Our last day, we took the subway to Chinatown and Little Italy. I told the girls the following true story:

On a prior trip, Bob and I were roaming around Chinatown with three other couples. We were on the look-out for purses. Bob and I were lingering outside of a shop, waiting for our friends when we were approached by an unassuming-looking Chinese woman. She pulled out a folded poster with pictures of more purses than I could have imagined.

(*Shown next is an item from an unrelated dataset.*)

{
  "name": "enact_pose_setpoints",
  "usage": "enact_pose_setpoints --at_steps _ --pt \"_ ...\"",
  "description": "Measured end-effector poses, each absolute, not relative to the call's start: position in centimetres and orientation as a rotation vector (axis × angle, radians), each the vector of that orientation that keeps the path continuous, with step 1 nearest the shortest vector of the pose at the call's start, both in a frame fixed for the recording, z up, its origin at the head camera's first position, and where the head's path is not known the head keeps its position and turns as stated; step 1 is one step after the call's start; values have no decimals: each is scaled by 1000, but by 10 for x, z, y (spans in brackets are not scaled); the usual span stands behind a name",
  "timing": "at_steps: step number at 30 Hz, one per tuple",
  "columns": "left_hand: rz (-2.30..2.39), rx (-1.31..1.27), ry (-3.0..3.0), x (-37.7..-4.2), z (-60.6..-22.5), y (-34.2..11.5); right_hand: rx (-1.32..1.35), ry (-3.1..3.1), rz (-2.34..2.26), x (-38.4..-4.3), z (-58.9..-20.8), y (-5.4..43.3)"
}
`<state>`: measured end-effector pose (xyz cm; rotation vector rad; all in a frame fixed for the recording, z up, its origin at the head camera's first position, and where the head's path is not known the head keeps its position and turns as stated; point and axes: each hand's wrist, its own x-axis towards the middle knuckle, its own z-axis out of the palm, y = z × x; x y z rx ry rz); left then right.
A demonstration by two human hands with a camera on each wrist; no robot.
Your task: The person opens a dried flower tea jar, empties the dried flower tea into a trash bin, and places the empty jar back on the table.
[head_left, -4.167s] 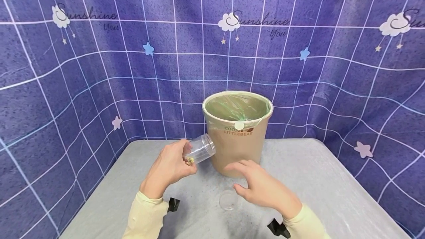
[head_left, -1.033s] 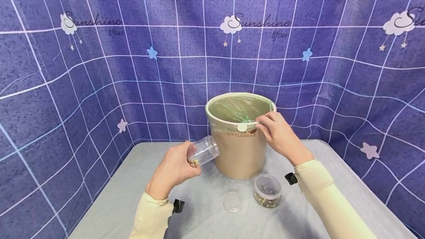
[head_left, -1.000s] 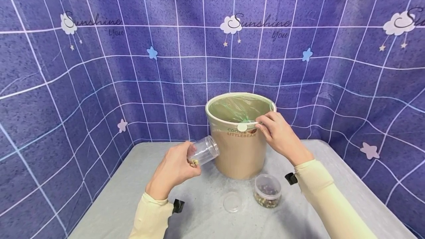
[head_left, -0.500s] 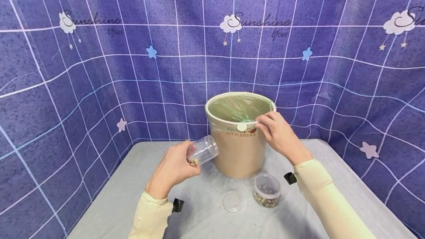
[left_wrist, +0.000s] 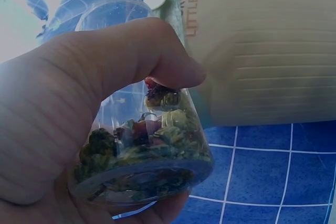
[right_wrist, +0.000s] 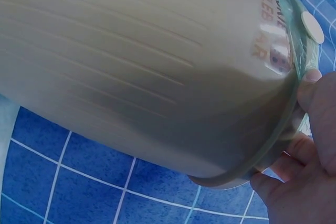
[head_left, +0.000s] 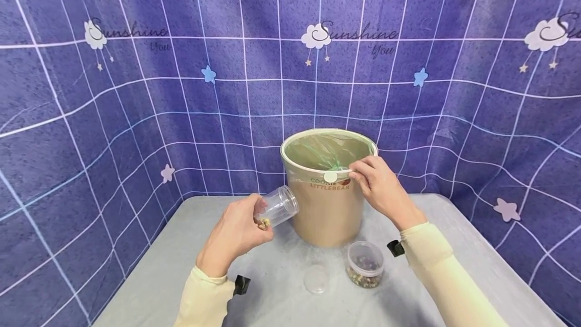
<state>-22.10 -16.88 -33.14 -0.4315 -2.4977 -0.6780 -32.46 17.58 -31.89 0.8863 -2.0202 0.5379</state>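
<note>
We are finding the clear jar [head_left: 279,206] tilting beside the bin, its mouth facing the wall; whether they are touching, we are not able to tell. Dried bits [left_wrist: 173,135] are gathering at its base. The left hand's [head_left: 238,231] fingers are clamping round it; the right hand's [head_left: 386,188] are pinching the rim of the bin [head_left: 324,213], which is wearing a green liner [head_left: 310,148]. A tub [head_left: 365,272] is also holding bits. We are counting one bin, one jar, one tub, one clear lid [head_left: 316,279] — the last two lying on the table [head_left: 181,251].
</note>
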Motion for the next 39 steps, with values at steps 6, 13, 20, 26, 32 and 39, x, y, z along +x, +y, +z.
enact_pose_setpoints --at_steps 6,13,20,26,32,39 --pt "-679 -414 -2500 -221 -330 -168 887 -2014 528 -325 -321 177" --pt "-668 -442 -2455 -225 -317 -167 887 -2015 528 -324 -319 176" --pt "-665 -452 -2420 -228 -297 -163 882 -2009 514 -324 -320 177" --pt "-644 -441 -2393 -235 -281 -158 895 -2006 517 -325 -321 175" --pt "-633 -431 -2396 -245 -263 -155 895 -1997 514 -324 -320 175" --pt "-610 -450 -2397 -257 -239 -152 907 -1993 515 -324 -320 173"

I think I let out a little gasp! Yes, we were interested and we had to act fast – no time to wait for our friends. We followed this stranger around the corner where she met a man leaning against a van. He took us off her hands and walked us into an office building. This was what we had heard about and hoped to experience. We’re stupid like that.

Once in the office building, an elevator opened and once again we were passed off to a new stranger. Up we went to who knows what! When the doors opened, we were in presence of the purses! There were thousands of them. We called our friends and told them how they, too, could be escorted through dubious channels of strangers and reunited with us in the purse place.

They thought us crazy, but I say – crazy like a fox!

Some of our friends joined us while, I’m assuming, the others prayed for our safe return.

Return we did, and we had lots of cheap purses as the reward for our risk.

I’m not sure why I wanted to do this. I guess it felt like a New York thing instead of a possible abduction thing. Plus, I rarely ever change my purse, so the whole thing was ridiculous. I could never recommend doing this, but it was strangely fun.

This time while in Chinatown with my girls, we were solicited by purse people. Traveling with my precious grand-daughters caused me to resist. That may mean that I’ve either gotten more street safety savvy, have come to respect brand names, or I didn’t want to have to buy purses for everybody. I’m not sure, but the girls seemed relieved.

We went to Little Italy instead where we shopped from actual stores and finished our day in Chinatown doing a little window smelling. And that’s how we ended our trip.

Ella didn’t ask to eat anything here.

Lots of fresh food

Perfect way to end the day – crackers in bed.

I understand there is some wonderful cuisine in New York City. We didn’t eat much of it, but we sure had fun.